Invité de l’émission Questions Politiques sur France Info, Jean-Philippe Tanguy, député du Rassemblement national, a vivement critiqué la publication par décret de la nouvelle Programmation pluriannuelle de l’énergie (PPE 3), dévoilée cette semaine par le gouvernement.
Une motion de censure en préparation
Le député a confirmé que son groupe envisage le dépôt d’une motion de censure contre le gouvernement, estimant que la stratégie énergétique présentée constitue « une impasse ». Il a également évoqué un recours devant le Conseil d’État. Selon lui, le choix du décret pour publier la PPE résulte d’une injonction européenne liée à la transposition de la directive RED III sur les énergies renouvelables.
Un prix cible de 40 à 60 €/MWh
Sur le fond, Jean-Philippe Tanguy défend un objectif clair : garantir un prix de l’électricité « sorti de centrale » compris entre 40 et 60 euros par mégawattheure. Il juge que la trajectoire actuelle, qui prévoit un coût cible de 100 €/MWh pour les futurs EPR2, compromettrait la compétitivité française face aux États-Unis et à la Chine.
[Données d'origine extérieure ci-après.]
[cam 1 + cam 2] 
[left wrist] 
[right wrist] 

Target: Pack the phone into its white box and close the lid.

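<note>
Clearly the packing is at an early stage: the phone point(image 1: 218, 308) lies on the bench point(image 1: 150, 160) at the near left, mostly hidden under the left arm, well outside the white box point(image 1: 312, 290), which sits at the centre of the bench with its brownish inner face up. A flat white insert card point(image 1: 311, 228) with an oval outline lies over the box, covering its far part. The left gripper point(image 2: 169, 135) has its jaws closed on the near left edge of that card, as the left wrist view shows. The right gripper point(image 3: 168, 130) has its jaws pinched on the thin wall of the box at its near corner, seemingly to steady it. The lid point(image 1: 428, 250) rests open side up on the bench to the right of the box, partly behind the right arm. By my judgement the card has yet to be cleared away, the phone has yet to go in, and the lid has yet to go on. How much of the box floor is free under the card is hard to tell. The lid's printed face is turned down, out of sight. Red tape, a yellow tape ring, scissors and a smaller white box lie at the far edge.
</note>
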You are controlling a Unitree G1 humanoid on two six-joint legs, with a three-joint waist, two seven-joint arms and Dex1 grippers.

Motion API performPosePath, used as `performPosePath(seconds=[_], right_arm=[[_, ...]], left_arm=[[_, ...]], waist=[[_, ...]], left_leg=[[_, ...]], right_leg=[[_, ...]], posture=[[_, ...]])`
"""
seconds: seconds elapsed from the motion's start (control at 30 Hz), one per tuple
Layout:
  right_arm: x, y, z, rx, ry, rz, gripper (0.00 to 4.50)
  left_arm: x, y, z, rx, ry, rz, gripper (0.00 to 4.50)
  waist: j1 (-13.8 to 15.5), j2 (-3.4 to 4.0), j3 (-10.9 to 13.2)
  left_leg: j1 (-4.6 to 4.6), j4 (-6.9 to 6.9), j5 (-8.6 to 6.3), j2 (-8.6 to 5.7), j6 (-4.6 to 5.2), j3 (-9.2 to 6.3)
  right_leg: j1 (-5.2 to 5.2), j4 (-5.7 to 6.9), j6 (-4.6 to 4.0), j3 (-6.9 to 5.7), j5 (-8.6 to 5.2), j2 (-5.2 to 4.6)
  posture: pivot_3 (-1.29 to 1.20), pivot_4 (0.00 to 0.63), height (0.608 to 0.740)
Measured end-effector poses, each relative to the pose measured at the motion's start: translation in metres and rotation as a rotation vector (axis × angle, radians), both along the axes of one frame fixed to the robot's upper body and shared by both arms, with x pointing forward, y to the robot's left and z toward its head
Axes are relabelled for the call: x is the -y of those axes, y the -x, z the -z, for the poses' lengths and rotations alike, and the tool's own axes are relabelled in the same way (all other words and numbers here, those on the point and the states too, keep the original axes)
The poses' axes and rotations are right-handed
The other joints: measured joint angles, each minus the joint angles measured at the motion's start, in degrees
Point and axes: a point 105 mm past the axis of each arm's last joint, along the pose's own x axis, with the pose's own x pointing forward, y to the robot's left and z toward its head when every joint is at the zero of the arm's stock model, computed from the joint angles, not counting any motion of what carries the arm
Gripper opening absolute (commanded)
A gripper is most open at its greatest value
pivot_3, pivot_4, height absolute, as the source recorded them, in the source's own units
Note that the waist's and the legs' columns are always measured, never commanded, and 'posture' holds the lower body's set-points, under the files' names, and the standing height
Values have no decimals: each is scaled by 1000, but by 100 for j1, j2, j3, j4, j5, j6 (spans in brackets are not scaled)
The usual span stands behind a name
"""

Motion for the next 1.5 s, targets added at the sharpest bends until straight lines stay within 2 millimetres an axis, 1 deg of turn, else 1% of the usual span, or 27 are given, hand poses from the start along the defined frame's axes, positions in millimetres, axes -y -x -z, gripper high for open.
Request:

Il plaide pour une accélération du nucléaire, avec des délais de construction ramenés à sept ans, en s’inspirant notamment du modèle sud-coréen. Selon lui, la production nucléaire prévue en 2035 resterait inférieure à celle de 2006, ce qui relativiserait l’idée d’une « grande relance ».
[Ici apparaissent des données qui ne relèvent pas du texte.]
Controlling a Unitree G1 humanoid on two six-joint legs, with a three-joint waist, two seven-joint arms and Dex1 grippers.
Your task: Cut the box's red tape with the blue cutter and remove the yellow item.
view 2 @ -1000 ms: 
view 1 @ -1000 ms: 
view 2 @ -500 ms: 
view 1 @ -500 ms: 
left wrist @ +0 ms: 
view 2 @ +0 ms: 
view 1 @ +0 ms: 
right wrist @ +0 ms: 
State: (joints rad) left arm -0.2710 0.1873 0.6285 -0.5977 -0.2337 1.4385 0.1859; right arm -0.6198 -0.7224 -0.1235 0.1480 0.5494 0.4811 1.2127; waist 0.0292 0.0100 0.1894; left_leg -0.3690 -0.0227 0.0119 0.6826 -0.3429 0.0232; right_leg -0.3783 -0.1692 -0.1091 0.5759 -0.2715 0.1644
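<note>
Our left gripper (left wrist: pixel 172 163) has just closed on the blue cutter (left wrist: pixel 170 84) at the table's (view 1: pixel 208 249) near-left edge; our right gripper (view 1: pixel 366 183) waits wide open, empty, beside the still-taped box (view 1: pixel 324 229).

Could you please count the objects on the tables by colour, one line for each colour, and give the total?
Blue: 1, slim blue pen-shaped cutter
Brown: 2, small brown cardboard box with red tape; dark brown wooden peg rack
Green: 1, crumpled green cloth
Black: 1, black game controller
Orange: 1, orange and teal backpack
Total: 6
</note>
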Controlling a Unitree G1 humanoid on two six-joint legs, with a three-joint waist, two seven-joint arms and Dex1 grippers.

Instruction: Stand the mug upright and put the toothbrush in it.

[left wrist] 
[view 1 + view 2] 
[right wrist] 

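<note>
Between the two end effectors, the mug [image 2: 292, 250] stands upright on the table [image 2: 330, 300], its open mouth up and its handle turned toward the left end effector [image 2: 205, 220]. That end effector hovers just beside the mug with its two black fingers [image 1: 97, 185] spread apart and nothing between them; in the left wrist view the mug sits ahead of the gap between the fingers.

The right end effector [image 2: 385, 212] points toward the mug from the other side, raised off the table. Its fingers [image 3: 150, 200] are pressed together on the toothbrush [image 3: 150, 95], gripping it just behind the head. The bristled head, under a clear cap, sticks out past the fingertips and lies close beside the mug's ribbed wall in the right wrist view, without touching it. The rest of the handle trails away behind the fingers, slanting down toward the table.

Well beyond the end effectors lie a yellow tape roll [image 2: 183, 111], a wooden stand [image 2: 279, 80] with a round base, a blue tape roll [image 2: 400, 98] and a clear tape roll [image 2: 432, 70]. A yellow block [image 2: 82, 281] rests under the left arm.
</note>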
Un mix dominé par le nucléaire
Le député propose un mix énergétique composé à terme de 75 % de nucléaire et 25 % d’énergies renouvelables pilotables, en particulier l’hydroélectricité. Il s’oppose au développement de nouvelles éoliennes terrestres ou maritimes et se montre très réservé sur le solaire, qu’il juge utile seulement dans des cas spécifiques, notamment pour accompagner le développement de la climatisation lors des pics estivaux.
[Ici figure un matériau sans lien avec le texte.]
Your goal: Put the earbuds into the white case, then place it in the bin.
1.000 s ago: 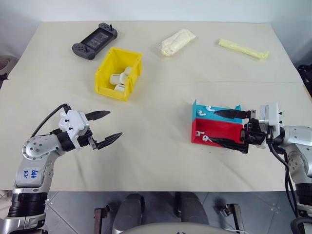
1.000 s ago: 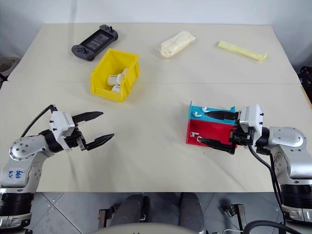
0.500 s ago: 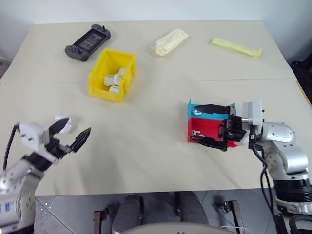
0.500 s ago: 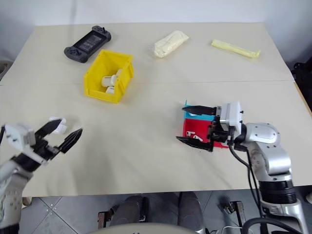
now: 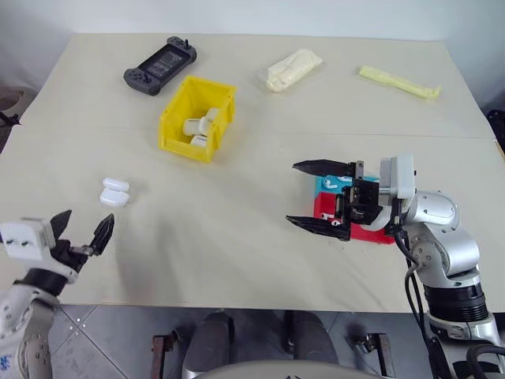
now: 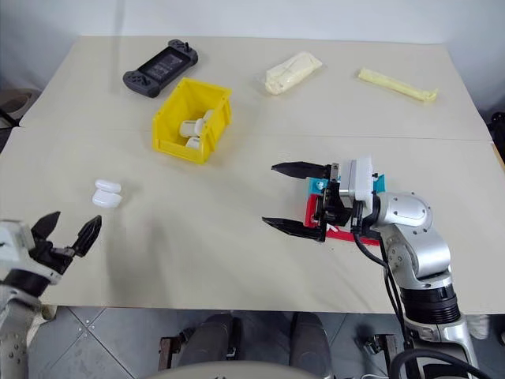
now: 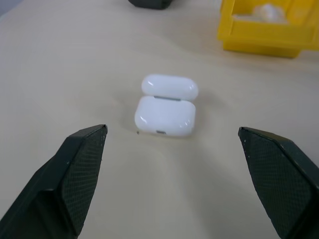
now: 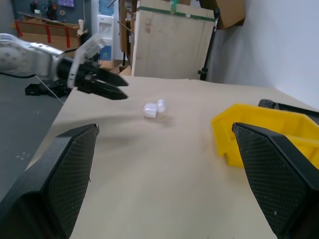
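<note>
Case: white, lid flipped open, lay on bench near left edge.
Left gripper: jaws released, empty, just short of case.
Right gripper: jaws spread wide, empty, over red tray.
Bin: yellow, held other white cases.

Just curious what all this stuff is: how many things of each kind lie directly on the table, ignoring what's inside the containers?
Open containers: 3 (yellow bin, blue tray, red tray)
Packets: 2 (cream packet, yellow strip packet)
Game console: 1
Open white case: 1
Total: 7
</note>
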Motion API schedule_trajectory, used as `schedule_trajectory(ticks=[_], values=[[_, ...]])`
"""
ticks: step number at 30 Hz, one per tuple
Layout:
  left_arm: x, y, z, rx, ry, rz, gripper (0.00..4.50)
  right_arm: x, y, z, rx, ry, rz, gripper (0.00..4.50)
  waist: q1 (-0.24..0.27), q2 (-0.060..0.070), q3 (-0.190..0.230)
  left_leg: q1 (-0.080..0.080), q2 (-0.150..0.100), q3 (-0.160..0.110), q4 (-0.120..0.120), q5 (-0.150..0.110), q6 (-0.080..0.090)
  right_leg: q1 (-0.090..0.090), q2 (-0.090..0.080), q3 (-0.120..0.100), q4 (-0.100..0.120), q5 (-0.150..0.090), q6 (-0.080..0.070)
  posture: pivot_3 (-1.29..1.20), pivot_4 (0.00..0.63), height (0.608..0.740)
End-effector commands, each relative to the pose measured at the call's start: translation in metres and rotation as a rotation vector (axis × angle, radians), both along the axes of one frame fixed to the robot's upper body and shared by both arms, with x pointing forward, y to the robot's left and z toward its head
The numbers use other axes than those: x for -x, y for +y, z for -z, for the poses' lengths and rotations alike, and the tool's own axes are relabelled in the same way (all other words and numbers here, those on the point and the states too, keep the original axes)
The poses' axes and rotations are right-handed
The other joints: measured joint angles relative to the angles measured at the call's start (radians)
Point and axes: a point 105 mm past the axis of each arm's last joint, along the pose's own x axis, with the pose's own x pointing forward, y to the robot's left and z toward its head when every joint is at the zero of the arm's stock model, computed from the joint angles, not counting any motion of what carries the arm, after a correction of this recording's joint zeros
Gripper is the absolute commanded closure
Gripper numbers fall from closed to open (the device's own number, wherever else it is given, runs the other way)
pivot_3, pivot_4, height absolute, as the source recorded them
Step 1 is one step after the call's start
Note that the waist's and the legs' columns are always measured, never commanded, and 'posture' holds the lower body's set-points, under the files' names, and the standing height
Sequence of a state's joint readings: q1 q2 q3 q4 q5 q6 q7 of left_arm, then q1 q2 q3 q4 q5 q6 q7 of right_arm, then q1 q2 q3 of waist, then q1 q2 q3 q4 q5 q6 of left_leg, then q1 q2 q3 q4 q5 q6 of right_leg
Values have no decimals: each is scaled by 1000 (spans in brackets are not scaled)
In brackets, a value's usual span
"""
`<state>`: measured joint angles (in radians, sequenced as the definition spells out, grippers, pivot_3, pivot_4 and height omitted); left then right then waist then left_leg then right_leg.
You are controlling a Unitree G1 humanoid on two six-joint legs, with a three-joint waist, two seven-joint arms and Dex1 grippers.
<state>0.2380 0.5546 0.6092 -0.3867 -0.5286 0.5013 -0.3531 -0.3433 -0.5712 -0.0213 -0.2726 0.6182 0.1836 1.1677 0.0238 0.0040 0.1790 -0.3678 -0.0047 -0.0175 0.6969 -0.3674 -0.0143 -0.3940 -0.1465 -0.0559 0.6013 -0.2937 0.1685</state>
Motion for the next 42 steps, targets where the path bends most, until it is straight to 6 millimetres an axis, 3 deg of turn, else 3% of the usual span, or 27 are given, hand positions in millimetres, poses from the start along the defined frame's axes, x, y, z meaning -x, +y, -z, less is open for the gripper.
schedule_trajectory(ticks=[1, 4, 6, 15, 22, 26, 41, 42], values=[[-8, 1, 2, 38, 202, 8, 14, 3, -6, -6, 8, -18, 9, 0, -3, 0, 0, 0, 0, 0, 0, 0, 0, 0, 0, 0, 0, 0, 0, 0, 150, 740], [-37, 9, -30, -65, 299, 67, 14, 0, -11, -6, 17, -20, 27, 0, -3, -1, 1, 0, 0, 1, -1, 0, 0, -1, 0, 1, 1, 0, 0, 0, 150, 740], [-45, 10, -38, -86, 393, 96, 14, 0, -11, -6, 14, -21, 35, 0, -4, -4, 2, -1, 0, 0, 0, 1, -1, -3, 1, -1, 4, -1, -2, 0, 150, 740], [-63, 21, -28, -133, 638, 91, 14, 7, -9, -3, 3, -25, 60, 0, -37, -4, 3, 1, 1, 10, -11, 1, -2, -12, 0, -4, 6, -2, -4, 0, 150, 740], [-71, 19, -19, -126, 686, 101, 14, 9, -11, -2, 2, -28, 82, 0, -49, -4, 3, 0, 1, 13, -9, 1, -2, -16, -1, -5, 9, -2, -4, 0, 150, 740], [-66, 20, -6, -140, 764, 93, 14, 9, -11, -2, 0, -30, 90, 0, -48, -4, 3, 0, 2, 13, -9, 1, -2, -15, -1, -5, 10, -2, -4, 0, 150, 740], [-53, 18, 6, -112, 812, 68, 14, 6, -12, -1, -4, -35, 105, 0, -51, -4, 3, 2, 2, 15, -9, 1, -2, -16, -1, -4, 11, -2, -4, 0, 150, 740], [-54, 17, 6, -109, 808, 67, 199, 6, -12, -1, -3, -35, 104, 0, -51, -4, 3, 2, 2, 15, -9, 1, -2, -15, -1, -4, 11, -2, -4, 0, 150, 740]])
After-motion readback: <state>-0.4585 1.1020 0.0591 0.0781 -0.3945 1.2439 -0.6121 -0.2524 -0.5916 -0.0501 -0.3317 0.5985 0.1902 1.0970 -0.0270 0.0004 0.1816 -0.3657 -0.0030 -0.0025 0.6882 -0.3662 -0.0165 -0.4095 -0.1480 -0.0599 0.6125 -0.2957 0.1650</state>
Décarbonation et électrification
Jean-Philippe Tanguy affirme que son parti défend une extinction des énergies fossiles d’ici 2050, mais via une trajectoire centrée sur le nucléaire et une « neutralité technologique », qu’il oppose à ce qu’il considère comme des choix réglementaires imposés trop rapidement par le haut.
Une clause de revoyure à venir
La PPE 3 comporte une clause de réexamen, ce qui laisse ouverte la possibilité d’ajustements futurs. Dans un contexte politique tendu, la feuille de route énergétique continue de cristalliser les clivages sur le rythme et les priorités de la transition énergétique française.